Dewey warned stakeholders and staff that 2026 would be just as full, if not fuller, than 2026.

“If I told you 2026 was going to be easier, you should not believe me,” he said. “We have a lot of continued work ahead of us, and so it’s going to be a challenge to address the issues that we have on our plate already.”

Chief among those challenges are the upcoming discussions on changes to the reliability planning process. Stakeholders recently approved a Comprehensive Reliability Plan that calls for structural changes to the process. (See NYISO Reliability Plan Calls for ‘New Dispatchable Generation’.) NYISO wants to move planning from a “reactive posture” to a more proactive approach accounting for a wider range of outcomes in reliability planning rather than a single expected future. The ISO also called for new dispatchable generation. This angered environmental stakeholders, who accused the ISO of endorsing fossil fuel-fired development in all but name.

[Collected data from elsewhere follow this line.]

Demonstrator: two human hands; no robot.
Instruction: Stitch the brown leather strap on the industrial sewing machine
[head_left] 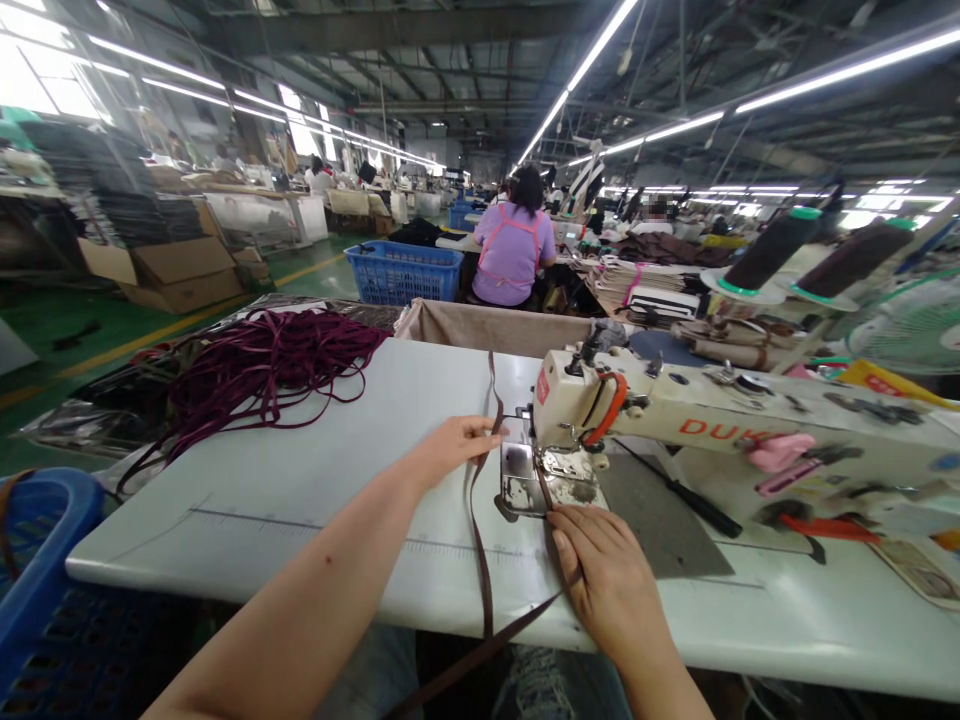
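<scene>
My left hand (457,445) is closed on a narrow brown strap (481,550) just left of the sewing machine's needle plate (517,460). This length runs from behind the hand down over the table's front edge. Just in front of the plate, my right hand (604,555) has its fingers closed over another length of brown strap (525,618). That length leads from under the machine head (574,400) through the hand and down toward my lap. The right fingertips and thumb partly hide the strap. Whether both lengths are one strap, I cannot tell.
A heap of maroon cords (277,365) covers the table's back left. Dark thread cones (772,250) and a fan (911,325) stand at right. A black-handled tool (701,505) lies beside the machine. A blue basket (52,600) is at left; a person in purple (514,250) sits ahead.
</scene>
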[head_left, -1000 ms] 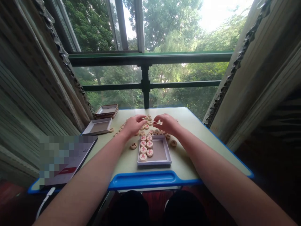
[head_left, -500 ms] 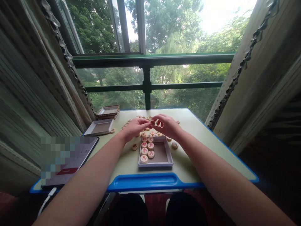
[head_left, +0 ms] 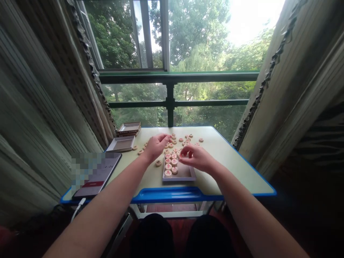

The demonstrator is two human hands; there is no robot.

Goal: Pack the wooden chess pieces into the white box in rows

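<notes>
A shallow white box holds two columns of round wooden Chinese chess pieces with red characters at its left side. Over its far part, my right hand is closed, pinching a Chinese chess piece between thumb and fingertips. My left hand is beyond the box to the left, its fingers drawn together beside loose pieces. What sits between its fingertips, if anything, I cannot make out. One dark-lettered piece lies just left of the box.
More loose pieces are scattered over the table's far half. At the left stand an open white tray, stacked brown box parts and a tablet with a white cable. A blue rim edges the table.
My hands have parted from around one piece. The right hand has come down over the box with a piece; the left has stayed above the loose pieces. The camera view has shifted.
</notes>
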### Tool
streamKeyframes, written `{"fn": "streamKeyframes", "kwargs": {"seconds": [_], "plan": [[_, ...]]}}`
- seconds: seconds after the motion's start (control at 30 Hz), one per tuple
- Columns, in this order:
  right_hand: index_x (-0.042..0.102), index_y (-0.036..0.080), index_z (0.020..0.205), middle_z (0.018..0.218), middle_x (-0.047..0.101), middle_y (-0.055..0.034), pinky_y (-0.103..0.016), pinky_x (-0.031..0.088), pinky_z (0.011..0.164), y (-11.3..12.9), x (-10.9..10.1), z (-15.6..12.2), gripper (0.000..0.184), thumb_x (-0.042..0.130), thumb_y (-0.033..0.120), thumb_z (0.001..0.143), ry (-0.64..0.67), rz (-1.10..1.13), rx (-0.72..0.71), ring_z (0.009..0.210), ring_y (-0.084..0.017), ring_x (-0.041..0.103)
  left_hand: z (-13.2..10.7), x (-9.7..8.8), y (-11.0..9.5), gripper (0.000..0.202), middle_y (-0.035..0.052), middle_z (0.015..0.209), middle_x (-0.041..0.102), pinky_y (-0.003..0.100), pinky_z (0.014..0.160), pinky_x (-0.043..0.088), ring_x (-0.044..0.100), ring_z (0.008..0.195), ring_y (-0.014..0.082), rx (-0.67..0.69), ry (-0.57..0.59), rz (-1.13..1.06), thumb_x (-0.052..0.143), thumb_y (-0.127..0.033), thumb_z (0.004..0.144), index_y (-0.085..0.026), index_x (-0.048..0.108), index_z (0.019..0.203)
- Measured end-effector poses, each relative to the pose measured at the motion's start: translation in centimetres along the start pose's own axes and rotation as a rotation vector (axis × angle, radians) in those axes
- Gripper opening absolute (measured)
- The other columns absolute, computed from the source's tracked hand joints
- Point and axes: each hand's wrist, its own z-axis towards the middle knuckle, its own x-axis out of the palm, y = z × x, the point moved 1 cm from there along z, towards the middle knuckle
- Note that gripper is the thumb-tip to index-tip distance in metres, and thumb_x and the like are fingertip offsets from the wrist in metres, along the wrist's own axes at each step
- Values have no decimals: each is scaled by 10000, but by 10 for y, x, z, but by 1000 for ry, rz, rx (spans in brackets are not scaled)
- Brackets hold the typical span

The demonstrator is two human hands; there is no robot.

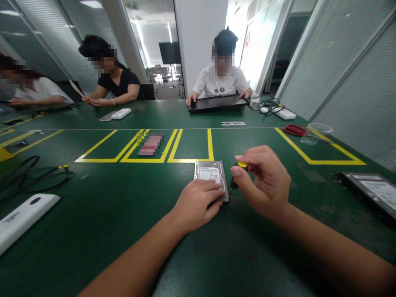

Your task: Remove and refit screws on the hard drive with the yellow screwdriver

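Observation:
A silver hard drive (208, 168) with a white label lies on the green table in front of me. My left hand (198, 202) rests across its lower part, fingers over the top face and thumb along the near edge, gripping it. In my right hand (267, 181), a screwdriver (234, 182) with a dark and yellow handle is pinched between thumb and fingers. Its thin shaft slants down to the drive's near right corner. Whether the tip sits in a screw is too small to make out.
At right lies another hard drive (371, 189). A clear plastic cup (320, 131) and red cable (295, 130) sit beyond it. A white power bank (26, 216) and black cables (34, 179) are at left. Across the table, a person holds a black panel (219, 104).

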Motion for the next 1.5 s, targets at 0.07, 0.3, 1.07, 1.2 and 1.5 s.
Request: {"fn": "streamKeyframes", "kwargs": {"seconds": [0.07, 0.3, 1.07, 1.2, 1.5], "plan": [[642, 159, 975, 855, 599, -39, -290, 445, 666, 1, 0, -1, 129, 630, 142, 848, 6, -4, 14, 786, -137, 550, 0, 1, 1, 276, 7, 1202, 709, 426, 1006, 449, 610, 1198, 231, 13, -29, 7, 623, -257, 902, -224, 671, 1173], [628, 181, 1070, 1000, 673, -68, -395, 499, 809, -2, 1, -7, 216, 508, 114, 903, -3, 81, 107, 921, -191, 631, -1, 2, 1, 282, 9, 1204, 711, 430, 998, 450, 613, 1199, 234, 15, -48, 11, 624, -255, 902, -234, 666, 1180], [655, 175, 992, 887, 626, -44, -313, 461, 676, 3, 0, -1, 159, 620, 127, 844, -30, -62, 51, 817, -161, 585, -1, 2, 2, 286, 10, 1208, 710, 436, 1002, 453, 614, 1196, 234, 19, -35, 10, 622, -257, 900, -227, 668, 1180], [642, 189, 1090, 1000, 682, -56, -355, 486, 738, 2, -1, -4, 240, 536, 124, 885, 1, -4, 108, 883, -180, 624, -1, 3, 2, 296, 19, 1215, 707, 445, 1004, 452, 608, 1206, 244, 14, -25, 3, 617, -254, 900, -225, 665, 1191], [641, 196, 945, 859, 619, -25, -310, 487, 680, 2, 2, 0, 151, 707, 174, 811, -38, -67, 36, 806, -157, 597, 0, 0, 0, 293, 38, 1212, 704, 447, 1016, 455, 610, 1197, 255, 2, -20, -15, 614, -245, 902, -221, 674, 1188]]}}
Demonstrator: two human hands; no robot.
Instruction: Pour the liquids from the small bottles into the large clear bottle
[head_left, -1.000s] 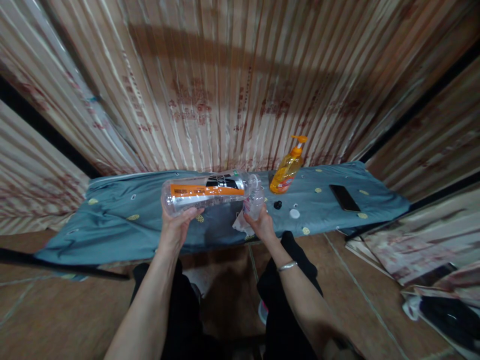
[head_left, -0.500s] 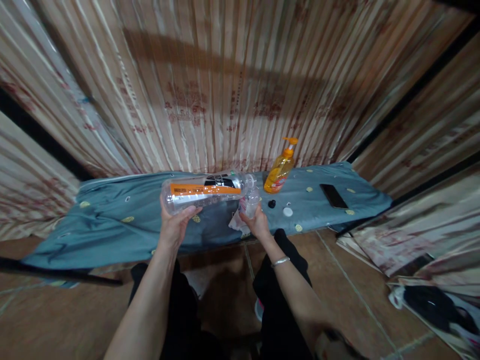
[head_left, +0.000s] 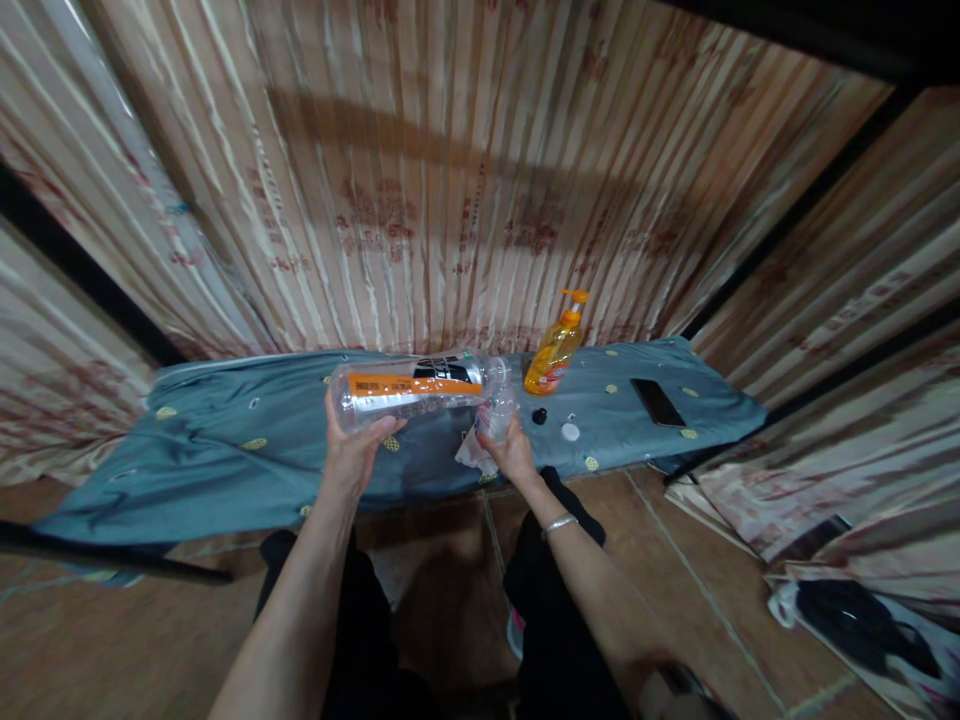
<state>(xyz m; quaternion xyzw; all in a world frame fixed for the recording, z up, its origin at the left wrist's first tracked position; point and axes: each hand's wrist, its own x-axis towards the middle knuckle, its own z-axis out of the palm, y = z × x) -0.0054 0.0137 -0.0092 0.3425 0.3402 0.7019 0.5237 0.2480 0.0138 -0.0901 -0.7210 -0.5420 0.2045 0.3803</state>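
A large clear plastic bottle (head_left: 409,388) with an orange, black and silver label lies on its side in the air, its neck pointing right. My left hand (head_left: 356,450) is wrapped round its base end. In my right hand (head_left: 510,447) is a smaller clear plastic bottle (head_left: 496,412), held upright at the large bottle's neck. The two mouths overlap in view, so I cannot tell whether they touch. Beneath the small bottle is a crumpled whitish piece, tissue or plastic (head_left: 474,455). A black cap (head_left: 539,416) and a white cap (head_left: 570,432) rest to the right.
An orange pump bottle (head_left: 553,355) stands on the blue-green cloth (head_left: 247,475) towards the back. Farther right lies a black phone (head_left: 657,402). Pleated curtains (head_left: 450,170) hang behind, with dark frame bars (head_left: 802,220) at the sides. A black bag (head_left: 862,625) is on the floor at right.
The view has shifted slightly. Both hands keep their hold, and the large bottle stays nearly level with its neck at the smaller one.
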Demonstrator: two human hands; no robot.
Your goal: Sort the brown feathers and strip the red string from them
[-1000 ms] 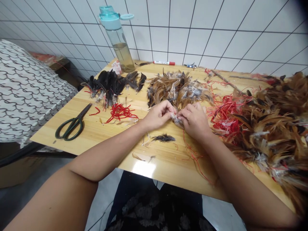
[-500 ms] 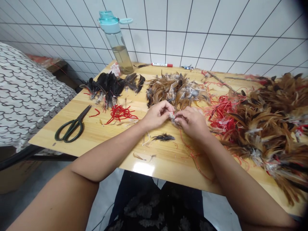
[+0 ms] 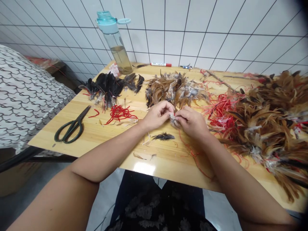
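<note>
Between my hands, over the middle of the wooden table (image 3: 166, 160), is a small bunch of feathers (image 3: 173, 119) with a fluffy grey-white end and a bit of red at its top. My left hand (image 3: 158, 114) pinches it from the left. My right hand (image 3: 192, 120) is closed at its right side, fingertips pressed together; whether they grip string or feathers is too small to tell. Red string (image 3: 192, 154) trails on the table below my right hand. A loose dark feather (image 3: 163, 136) lies just in front. Behind my hands spreads a pile of brown feathers (image 3: 168, 88).
Black scissors (image 3: 72, 126) lie at the left, near cut red strings (image 3: 120, 114) and black feathers (image 3: 108, 88). A water bottle (image 3: 117, 48) stands at the back by a red marker (image 3: 160, 64). Brown feather bundles (image 3: 269, 128) and tangled red string (image 3: 223, 110) cover the right side.
The fluffy end of the bunch shows a little more between my hands, and my right fingers have shifted slightly. The rest of the table is as before.
</note>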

Most of the specifics of how the reliability planning process would determine needs were left open to discussion. During an Operating Committee meeting Oct. 16, Ross Altman, NYISO senior manager of reliability planning, said discussions with stakeholders would need to happen in order to determine which range of forecasts would be considered actionable. (See NYISO Notes ‘Fluctuation’ of Outlooks for Grid Reliability.)

New York City Reliability Need

The third-quarter Short-Term Assessment of Reliability (STAR) found there was a reliability need in New York City. This is the second year in a row a reliability need was found for the city. (See NYISO Again Identifies Reliability Need for NYC.) The city could be 650 MW short by the summer of 2026 if the Champlain Hudson Power Express (CHPE) does not come online on time.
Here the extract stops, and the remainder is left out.